Amnesty International
Adigrat (Agence Fides) – « En tant que pasteur de l’éparchie catholique d’Adigrat, j’élève la voix non seulement en tant que chef religieux, mais aussi en tant que témoin de la valeur profonde de chaque âme humaine, créée à l’image et à la ressemblance du Tout-Puissant ». C’est l’appel poignant que l’Évêque de l’éparchie catholique d’Adigrat, Mgr Tesfaselassie Medhin, adresse à tous les organismes et agences humanitaires internationaux chargés de la sauvegarde de la dignité humaine, au nom de deux cents Éthiopiens qui risquent actuellement la peine de mort dans le Royaume d’Arabie saoudite.
« Notre foi nous enseigne que la vie est un don du Créateur : sacrée, inviolable et digne de protection depuis la conception jusqu’à sa fin naturelle », peut-on lire dans la note envoyée à l’Agence Fides par l’éparque. Tout en respectant la souveraineté des nations et la nécessité de défendre l’État de droit, nous croyons que la justice est plus efficace lorsqu’elle est tempérée par la miséricorde. L’exécution de ces 200 personnes représenterait une perte irréparable de vies humaines et un coup déchirant pour les familles restées en Éthiopie, dont beaucoup souffrent déjà des difficultés liées à la pauvreté et au déplacement forcé. »
« Nous ne pouvons rester silencieux alors que la vie de tant de personnes est en jeu. Nous demandons instamment à vos institutions d’engager un dialogue urgent de haut niveau avec les autorités du Royaume d’Arabie saoudite afin d’obtenir la suspension de l’exécution et la commutation de ces condamnations à mort. Veillez à ce que chacune de ces personnes ait bénéficié du plein respect des garanties d’une procédure équitable, y compris une représentation juridique adéquate et la compréhension des charges retenues contre elles. Encouragez les alternatives à la peine capitale qui permettent la réinsertion, le repentir et la possibilité de rédemption. »

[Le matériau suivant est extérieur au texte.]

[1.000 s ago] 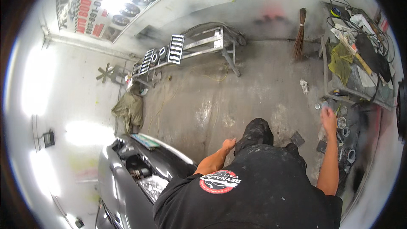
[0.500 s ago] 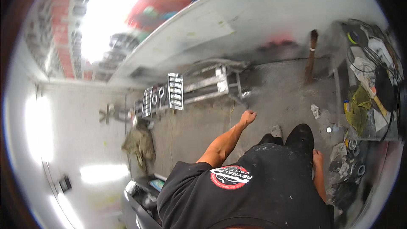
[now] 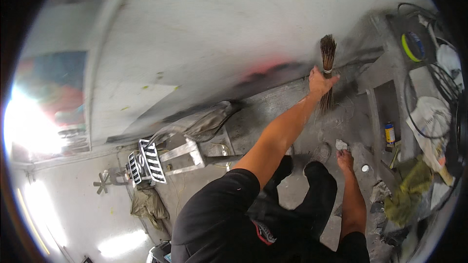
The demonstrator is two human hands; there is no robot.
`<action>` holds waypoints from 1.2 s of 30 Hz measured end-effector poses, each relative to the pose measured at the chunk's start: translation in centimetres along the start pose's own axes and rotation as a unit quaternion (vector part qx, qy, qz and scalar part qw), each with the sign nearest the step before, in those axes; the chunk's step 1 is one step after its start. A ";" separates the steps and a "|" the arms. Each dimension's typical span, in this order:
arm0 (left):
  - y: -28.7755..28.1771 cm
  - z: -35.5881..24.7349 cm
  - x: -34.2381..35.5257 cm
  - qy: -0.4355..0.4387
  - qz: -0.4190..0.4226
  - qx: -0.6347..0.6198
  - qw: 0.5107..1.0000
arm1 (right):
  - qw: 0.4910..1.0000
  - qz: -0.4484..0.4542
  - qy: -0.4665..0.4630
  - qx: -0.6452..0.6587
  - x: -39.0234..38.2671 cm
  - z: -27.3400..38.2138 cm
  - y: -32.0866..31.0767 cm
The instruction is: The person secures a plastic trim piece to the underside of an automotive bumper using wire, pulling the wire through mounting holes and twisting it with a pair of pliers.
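Note:
My left hand (image 3: pixel 321 80) is stretched out to an upright broom of thin brown sticks (image 3: pixel 327 48) against the wall, fingers spread beside its pale binding; it is not closed round it. My right hand (image 3: pixel 344 157) hangs low at my right, fingers loosely bent and apart, just below a crumpled white scrap (image 3: pixel 341 143) that appears to lie on the floor behind it.
A cluttered stand (image 3: pixel 421 73) with cables, rags and tape is at my right, a blue-and-yellow can (image 3: pixel 389 134) low on it. A metal bench (image 3: pixel 183 153) with grille pieces (image 3: pixel 151 161) runs along the wall at left. A drab cloth (image 3: pixel 146 204) hangs beyond.
I have turned and moved toward the wall, so the broom is closer. My left arm has risen from beside my body to reach the broom; my right hand has moved forward.

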State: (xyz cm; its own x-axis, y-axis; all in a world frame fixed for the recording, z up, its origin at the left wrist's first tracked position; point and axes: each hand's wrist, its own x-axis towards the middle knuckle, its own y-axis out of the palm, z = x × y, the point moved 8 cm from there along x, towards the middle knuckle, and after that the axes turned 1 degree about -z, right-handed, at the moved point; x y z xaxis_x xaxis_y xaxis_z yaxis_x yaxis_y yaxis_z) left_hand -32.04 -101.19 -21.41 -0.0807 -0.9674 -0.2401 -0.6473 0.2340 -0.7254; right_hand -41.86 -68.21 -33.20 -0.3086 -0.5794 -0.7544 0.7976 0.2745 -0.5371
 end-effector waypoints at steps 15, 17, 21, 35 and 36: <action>-11.9 4.0 -6.7 0.234 0.129 -0.242 0.933 | 0.938 -0.048 -0.062 -0.337 25.7 4.2 1.5; -16.0 4.8 -6.6 0.232 0.028 -0.290 0.928 | 0.945 -0.017 -0.024 -0.324 25.9 2.0 2.9; -21.1 7.1 -5.2 0.205 -0.044 -0.279 0.937 | 0.955 0.095 0.018 -0.279 25.4 -1.7 6.7; -5.0 15.0 6.1 0.000 0.090 -0.096 0.991 | 0.874 0.040 0.142 0.463 -0.7 -7.9 3.3; -4.1 14.6 6.1 -0.014 0.119 -0.030 0.992 | 0.851 0.004 0.146 0.505 -2.9 -7.2 1.7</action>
State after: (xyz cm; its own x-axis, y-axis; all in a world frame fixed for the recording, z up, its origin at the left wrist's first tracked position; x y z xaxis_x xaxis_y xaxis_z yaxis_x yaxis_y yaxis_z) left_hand -18.85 -106.61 -29.33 -0.2151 -0.8823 -0.4186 -0.6567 0.4480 -0.6067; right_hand -43.35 -60.54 -34.63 -0.2994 -0.3251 -0.8970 0.7938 -0.6065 -0.0451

« Le cri des pauvres et des marginalisés doit parvenir aux oreilles de la communauté internationale », souligne Medhin. « Ces 200 Éthiopiens ne sont pas seulement un chiffre ; ce sont des enfants, des parents et des frères et sœurs. Leurs vies ont une valeur intrinsèque qui transcende toute transgression. Prions pour que le cœur de ceux qui détiennent le pouvoir soit touché par l’esprit de compassion. Ensemble, travaillons pour que la « culture de la mort » soit remplacée par une « civilisation de l’amour » et de la miséricorde. En cette période d’épreuve, restons fermes dans notre espérance et dans notre engagement pour le caractère sacré de la vie. »

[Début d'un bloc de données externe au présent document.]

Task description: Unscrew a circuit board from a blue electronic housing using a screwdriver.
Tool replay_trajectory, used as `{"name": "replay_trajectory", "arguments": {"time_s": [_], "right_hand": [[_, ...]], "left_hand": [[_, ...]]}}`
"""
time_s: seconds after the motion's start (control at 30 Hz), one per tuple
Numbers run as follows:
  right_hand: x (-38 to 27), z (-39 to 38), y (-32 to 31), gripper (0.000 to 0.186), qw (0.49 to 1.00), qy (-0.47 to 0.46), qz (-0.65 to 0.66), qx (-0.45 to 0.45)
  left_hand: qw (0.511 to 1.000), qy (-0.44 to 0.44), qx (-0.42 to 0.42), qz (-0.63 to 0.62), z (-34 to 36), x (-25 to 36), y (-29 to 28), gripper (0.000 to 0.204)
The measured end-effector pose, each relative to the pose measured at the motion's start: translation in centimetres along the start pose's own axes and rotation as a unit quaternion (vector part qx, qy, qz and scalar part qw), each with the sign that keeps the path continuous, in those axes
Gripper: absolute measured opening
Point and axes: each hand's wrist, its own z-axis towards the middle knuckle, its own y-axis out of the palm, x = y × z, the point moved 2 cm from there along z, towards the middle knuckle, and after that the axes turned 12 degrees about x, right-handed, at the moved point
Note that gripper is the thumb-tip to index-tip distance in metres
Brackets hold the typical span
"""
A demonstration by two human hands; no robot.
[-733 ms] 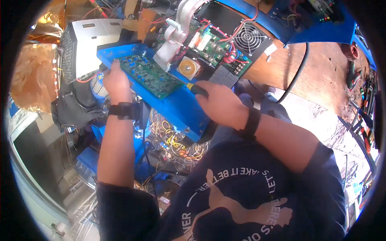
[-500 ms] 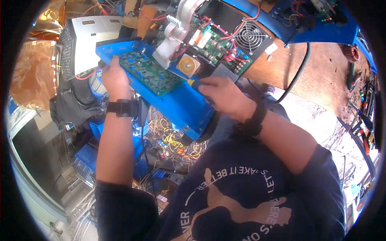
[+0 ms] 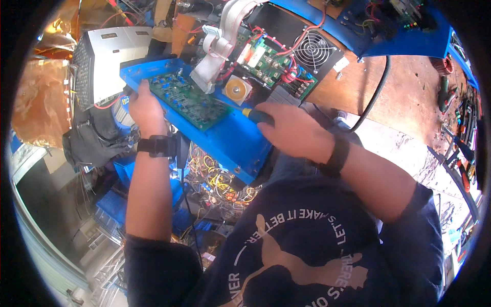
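Observation:
A green circuit board [image 3: 192,102] lies on a blue metal panel [image 3: 238,140], which is tilted in front of me. My left hand [image 3: 146,105] grips the panel's left edge beside the board. In my right hand [image 3: 292,125] is a screwdriver [image 3: 255,116] with a yellow and dark handle. Its shaft points left over the board's right end; where the tip rests is hard to make out. A grey ribbon cable [image 3: 208,71] comes down to the far edge of the board.
Beyond the panel are a power board [image 3: 263,64] with red wires, a cooling fan [image 3: 313,49] and a round copper-coloured coil [image 3: 237,90]. A white metal case [image 3: 110,56] stands left. Tangled wires [image 3: 220,179] lie below; tools [image 3: 463,153] line the right side.
My right hand and the screwdriver have shifted slightly right and down, showing more of the shaft. The panel's near end has dipped slightly, with my left hand still on its edge.

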Motion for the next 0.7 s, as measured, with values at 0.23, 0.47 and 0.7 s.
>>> {"name": "replay_trajectory", "arguments": {"time_s": [0.23, 0.47, 0.7], "right_hand": [[0.9, 0.0, 2.3, 0.031, 0.994, -0.061, -0.02, 0.087], [-1.3, -0.6, 2.5, 0.038, 0.997, 0.018, -0.073, -0.007], [0.5, 1.7, 2.5, 0.034, 0.96, 0.164, 0.228, -0.009]], "left_hand": [[0.999, -0.014, 0.024, 0.027, -0.8, 1.1, 0.3, 0.036], [0.999, -0.03, 0.01, 0.009, -0.8, 0.5, -0.3, 0.036], [1.0, -0.026, 0.005, -0.001, -0.9, 0.7, 0.0, 0.033]]}}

Bon nombre des Éthiopiens en danger sont des réfugiés qui ont fui pendant le conflit au Tigré (2020-2022). Le 21 avril 2026, trois migrants éthiopiens ont été exécutés en Arabie saoudite. Des dizaines d’autres se trouvent dans le couloir de la mort à Khamis Mushait. L’éparque d’Adigrat conclut son appel en invoquant une intervention immédiate et décisive dans cette grave affaire.